(Dataset section Opens)
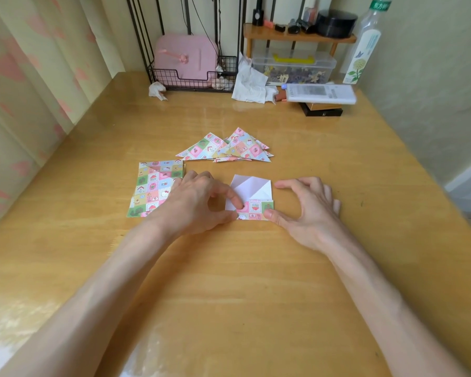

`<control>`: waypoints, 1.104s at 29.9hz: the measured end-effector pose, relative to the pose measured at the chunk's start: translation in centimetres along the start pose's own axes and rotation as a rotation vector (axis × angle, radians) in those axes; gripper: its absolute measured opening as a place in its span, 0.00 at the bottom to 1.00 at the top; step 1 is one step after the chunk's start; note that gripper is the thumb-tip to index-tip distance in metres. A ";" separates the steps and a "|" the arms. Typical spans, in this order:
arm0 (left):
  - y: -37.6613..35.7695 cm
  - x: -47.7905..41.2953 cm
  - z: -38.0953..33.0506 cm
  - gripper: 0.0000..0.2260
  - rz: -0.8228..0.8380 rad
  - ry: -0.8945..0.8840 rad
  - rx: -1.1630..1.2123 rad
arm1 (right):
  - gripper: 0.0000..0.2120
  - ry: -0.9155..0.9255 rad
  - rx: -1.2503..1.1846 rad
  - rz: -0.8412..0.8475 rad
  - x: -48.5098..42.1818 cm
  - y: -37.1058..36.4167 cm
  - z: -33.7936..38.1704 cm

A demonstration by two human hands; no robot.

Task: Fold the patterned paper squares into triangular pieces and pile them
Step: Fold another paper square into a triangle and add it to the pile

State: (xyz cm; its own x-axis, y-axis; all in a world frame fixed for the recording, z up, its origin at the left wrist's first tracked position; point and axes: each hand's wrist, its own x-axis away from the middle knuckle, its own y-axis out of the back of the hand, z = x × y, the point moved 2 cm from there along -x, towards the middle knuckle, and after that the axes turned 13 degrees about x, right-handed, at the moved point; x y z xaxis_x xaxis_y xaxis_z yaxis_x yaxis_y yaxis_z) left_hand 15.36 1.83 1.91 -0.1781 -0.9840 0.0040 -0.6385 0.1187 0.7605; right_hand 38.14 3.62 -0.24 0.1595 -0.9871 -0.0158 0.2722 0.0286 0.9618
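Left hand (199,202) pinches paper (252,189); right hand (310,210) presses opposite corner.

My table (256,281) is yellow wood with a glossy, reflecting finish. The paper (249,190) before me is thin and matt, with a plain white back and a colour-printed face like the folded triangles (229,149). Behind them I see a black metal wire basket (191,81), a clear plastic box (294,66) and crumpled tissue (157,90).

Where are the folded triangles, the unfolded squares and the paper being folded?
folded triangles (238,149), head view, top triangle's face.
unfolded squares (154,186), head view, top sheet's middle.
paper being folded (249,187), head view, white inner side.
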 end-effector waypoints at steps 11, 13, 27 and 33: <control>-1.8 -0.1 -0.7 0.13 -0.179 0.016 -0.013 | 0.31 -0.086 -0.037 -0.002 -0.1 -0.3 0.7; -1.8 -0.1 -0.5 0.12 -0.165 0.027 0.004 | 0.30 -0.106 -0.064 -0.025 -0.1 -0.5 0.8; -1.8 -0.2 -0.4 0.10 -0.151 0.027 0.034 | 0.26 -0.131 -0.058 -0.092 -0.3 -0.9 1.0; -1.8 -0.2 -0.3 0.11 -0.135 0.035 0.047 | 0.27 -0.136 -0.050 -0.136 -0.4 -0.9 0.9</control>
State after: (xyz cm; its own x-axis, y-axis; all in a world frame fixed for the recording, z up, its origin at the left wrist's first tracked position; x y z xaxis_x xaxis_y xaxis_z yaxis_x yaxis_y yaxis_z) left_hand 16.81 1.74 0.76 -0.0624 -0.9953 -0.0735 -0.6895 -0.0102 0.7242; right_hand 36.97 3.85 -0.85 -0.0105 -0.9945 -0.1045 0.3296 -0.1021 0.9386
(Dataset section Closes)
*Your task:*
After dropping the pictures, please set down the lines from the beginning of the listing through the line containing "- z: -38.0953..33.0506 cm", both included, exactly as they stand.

*Expected output:*
`<control>`: waypoints, 1.104s at 29.9hz: the measured end-effector pose, relative to the pose measured at the chunk's start: translation in centimetres along the start pose's own axes and rotation as a rotation vector (axis × angle, radians) in those axes; gripper: its absolute measured opening as a place in its span, 0.00 at the bottom to 1.00 at the top; step 1 is one step after the chunk's start; note that gripper is the thumb-tip to index-tip distance in metres. A ";" separates the steps and a "|" the arms. Typical spans, in this order:
arm0 (left):
  - y: -37.6613..35.7695 cm
  - x: -47.7905..41.2953 cm
  - z: -38.0953..33.0506 cm

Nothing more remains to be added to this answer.